■ TASK OBJECTIVE: Only the lines from the top of the data through the line containing "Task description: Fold" should be duplicated, exactly as they appear.
= Beginning of Section =
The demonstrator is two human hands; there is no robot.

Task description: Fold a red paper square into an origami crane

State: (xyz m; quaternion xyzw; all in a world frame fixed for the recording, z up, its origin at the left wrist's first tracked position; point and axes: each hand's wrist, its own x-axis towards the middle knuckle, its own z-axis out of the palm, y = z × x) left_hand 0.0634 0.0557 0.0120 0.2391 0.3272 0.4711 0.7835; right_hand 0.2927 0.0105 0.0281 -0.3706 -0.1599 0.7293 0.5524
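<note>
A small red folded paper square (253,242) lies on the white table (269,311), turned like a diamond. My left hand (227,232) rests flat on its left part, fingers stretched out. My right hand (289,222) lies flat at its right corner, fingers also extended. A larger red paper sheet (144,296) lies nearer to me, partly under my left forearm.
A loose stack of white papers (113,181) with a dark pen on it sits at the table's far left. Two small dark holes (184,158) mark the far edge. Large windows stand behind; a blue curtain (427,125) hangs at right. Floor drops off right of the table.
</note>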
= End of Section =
■ WRITTEN SOLUTION:
The demonstrator is two human hands; there is no robot.

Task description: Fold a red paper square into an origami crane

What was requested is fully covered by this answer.